:: What you are asked to do ::
When you have read the listing, copy all of it without any change.

:: Data section ::

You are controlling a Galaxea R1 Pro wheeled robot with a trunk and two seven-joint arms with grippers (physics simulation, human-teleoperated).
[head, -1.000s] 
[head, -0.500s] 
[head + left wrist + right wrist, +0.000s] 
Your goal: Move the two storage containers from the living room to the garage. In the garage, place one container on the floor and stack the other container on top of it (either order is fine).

:: Response area ::
You are controlling a Galaxea R1 Pro wheeled robot with a trunk and two seven-joint arms with grippers (physics simulation, human-teleoperated).
[head, -1.000s] 
[head, -0.500s] 
[head + left wrist + right wrist, +0.000s] 
Your goal: Move the two storage containers from the living room to the garage. In the garage, place one container on the floor and stack the other container on top of it (either order is fine).

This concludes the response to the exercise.